WHAT TO WORK ON:
Check every line below for the word "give" and copy the ones that have it.

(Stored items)

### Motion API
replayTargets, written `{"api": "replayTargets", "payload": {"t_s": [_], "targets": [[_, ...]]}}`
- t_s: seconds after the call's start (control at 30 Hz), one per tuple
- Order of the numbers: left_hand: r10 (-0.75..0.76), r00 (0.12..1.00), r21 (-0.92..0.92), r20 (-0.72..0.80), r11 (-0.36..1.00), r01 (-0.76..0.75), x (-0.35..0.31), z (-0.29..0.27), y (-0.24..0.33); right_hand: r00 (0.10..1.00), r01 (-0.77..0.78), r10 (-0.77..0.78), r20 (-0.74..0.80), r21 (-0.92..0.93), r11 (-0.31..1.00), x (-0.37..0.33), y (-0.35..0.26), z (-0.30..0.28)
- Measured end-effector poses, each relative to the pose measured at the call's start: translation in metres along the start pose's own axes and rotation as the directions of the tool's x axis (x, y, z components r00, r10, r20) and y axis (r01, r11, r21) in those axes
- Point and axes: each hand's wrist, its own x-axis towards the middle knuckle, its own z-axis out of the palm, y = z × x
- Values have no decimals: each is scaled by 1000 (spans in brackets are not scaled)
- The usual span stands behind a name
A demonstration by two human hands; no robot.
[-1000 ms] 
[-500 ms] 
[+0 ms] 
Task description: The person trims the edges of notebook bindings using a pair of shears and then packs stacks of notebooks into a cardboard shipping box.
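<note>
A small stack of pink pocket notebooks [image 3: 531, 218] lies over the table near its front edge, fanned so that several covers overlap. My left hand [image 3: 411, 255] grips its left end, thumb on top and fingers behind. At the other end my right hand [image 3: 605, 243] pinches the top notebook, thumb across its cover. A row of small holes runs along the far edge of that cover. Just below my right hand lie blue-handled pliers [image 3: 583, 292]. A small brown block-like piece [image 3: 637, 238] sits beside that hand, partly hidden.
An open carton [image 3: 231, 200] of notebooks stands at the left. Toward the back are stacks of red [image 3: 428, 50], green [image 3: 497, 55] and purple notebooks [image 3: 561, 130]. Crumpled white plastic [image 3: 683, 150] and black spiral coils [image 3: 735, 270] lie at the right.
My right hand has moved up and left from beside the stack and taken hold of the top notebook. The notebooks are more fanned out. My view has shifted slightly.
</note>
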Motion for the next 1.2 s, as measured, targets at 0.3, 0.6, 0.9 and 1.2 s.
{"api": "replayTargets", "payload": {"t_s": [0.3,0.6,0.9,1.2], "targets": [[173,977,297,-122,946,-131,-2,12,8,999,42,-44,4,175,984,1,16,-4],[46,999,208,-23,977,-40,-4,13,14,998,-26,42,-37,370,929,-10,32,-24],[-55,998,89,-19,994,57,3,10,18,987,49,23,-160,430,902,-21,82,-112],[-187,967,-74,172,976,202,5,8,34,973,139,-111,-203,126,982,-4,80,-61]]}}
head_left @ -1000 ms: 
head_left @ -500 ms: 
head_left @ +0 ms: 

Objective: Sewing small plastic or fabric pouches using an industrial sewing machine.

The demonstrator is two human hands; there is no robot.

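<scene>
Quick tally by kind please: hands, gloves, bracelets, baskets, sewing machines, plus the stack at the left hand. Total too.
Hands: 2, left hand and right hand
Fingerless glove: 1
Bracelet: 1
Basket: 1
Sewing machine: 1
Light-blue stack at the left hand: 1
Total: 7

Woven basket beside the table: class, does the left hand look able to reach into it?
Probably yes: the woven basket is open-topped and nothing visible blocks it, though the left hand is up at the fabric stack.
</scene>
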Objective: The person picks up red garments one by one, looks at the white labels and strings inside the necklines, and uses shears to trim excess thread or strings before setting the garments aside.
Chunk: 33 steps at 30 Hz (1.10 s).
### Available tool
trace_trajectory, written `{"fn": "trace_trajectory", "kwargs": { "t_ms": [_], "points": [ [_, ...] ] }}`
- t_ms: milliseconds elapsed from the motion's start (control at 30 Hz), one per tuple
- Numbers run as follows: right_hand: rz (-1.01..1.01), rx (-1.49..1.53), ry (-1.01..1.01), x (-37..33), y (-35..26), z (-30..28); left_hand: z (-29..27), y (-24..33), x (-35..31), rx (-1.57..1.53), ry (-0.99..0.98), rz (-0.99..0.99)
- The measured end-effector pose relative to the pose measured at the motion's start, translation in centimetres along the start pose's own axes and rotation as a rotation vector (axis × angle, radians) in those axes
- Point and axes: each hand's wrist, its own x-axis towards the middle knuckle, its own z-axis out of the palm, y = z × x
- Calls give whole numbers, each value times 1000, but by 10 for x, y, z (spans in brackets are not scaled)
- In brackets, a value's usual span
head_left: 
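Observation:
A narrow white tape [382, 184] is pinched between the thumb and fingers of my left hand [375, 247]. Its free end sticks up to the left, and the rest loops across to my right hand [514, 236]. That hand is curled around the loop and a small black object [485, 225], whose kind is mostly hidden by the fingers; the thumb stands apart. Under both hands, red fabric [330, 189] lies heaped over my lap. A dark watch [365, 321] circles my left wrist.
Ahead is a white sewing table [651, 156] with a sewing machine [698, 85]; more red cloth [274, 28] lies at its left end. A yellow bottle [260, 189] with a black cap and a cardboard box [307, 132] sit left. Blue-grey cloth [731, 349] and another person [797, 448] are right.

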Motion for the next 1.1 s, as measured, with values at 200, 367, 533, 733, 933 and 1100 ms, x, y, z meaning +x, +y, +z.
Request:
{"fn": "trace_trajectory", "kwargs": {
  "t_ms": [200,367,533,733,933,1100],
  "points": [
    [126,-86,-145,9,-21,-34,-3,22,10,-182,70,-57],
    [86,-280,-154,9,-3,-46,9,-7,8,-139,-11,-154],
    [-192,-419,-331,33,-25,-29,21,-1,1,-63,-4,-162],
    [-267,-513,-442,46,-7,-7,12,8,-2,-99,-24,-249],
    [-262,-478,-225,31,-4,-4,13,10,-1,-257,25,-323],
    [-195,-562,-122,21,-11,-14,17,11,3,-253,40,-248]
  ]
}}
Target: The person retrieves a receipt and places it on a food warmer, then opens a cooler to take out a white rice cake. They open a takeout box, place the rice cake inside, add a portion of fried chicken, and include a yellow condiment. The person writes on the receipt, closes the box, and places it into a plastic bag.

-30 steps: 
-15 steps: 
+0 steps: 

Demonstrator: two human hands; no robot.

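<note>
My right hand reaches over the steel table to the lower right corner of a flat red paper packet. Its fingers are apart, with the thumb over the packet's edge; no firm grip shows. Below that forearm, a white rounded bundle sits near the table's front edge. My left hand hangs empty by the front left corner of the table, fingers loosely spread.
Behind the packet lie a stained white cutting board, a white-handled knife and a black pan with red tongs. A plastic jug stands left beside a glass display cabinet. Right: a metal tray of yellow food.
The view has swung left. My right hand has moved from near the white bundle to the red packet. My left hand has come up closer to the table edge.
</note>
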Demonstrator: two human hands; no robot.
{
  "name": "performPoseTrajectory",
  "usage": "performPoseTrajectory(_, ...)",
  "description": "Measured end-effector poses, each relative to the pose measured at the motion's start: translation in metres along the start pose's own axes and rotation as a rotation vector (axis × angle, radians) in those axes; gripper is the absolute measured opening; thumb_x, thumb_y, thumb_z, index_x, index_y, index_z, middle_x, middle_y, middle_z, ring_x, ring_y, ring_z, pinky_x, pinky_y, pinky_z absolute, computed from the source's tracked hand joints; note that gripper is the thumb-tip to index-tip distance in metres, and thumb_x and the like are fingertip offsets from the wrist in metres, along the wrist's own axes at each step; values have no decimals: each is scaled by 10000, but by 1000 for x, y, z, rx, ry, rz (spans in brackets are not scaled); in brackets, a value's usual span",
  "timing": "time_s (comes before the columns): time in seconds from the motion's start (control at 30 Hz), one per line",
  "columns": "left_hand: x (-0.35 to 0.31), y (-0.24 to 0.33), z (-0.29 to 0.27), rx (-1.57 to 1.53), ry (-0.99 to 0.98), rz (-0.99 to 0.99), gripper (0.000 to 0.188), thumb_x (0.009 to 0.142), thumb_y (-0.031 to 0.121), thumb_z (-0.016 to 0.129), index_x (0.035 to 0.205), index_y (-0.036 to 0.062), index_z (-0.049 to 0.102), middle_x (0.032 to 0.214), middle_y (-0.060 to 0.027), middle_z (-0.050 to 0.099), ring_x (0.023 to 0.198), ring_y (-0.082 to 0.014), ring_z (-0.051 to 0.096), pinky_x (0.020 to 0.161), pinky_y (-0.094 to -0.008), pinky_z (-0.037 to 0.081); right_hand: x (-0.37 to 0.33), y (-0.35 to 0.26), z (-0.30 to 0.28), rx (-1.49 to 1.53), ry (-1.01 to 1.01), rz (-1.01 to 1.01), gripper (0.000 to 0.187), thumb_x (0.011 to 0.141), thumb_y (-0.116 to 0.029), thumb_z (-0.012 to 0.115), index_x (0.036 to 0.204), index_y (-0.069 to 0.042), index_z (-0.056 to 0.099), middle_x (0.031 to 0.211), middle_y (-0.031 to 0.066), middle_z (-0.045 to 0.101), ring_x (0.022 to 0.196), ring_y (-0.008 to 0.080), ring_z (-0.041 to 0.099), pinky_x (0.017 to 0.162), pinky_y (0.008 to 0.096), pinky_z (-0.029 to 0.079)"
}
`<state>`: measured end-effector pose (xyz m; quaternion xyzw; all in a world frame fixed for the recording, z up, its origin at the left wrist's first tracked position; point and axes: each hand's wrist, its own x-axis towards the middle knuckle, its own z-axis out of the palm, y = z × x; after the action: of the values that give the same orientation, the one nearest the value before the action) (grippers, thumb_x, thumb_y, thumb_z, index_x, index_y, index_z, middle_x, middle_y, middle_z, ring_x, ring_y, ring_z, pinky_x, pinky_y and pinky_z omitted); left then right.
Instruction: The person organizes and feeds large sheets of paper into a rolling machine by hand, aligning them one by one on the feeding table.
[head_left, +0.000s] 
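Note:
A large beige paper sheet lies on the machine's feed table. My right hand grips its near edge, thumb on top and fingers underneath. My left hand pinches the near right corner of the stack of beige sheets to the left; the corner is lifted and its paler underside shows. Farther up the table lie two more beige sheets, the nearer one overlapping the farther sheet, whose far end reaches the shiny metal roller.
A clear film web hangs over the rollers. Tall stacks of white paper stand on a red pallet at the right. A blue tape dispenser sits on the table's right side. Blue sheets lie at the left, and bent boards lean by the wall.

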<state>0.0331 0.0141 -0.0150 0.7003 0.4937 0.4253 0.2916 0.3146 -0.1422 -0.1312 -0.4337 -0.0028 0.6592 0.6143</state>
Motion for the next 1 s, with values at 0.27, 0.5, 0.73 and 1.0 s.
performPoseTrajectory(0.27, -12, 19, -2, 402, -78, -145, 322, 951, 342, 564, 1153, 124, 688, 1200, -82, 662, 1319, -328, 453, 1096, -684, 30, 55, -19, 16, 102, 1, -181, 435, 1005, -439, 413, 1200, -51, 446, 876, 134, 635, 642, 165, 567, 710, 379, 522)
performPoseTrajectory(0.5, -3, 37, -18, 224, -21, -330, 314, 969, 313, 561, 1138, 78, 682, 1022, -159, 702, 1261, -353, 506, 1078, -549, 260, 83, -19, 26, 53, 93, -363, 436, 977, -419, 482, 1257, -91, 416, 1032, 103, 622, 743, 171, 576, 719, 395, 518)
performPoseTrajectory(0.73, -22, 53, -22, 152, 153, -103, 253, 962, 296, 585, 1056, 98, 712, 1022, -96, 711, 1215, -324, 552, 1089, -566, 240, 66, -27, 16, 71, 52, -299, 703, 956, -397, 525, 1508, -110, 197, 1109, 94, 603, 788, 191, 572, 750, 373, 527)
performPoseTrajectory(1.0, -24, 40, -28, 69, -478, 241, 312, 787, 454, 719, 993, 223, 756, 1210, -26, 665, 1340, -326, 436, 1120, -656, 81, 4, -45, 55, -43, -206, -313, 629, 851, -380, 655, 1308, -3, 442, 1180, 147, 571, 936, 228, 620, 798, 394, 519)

OUTPUT OF THE EXERCISE:
- Calls give whole numbers, each value times 1000, but by 10 for x, y, z (spans in brackets are not scaled)
`<state>`: measured end-effector pose (xyz m; quaternion xyzw; all in a world frame fixed for the recording, z up, its origin at the left wrist's first tracked position; point and axes: each hand's wrist, its own x-axis towards the middle knuckle, its own z-axis out of the palm, y = z × x; after the action: of the values that give the same orientation, the one nearest the value before the action) (grippers, thumb_x, thumb_y, thumb_z, index_x, index_y, index_z, middle_x, middle_y, middle_z, ring_x, ring_y, ring_z, pinky_x, pinky_y and pinky_z omitted); left then right.

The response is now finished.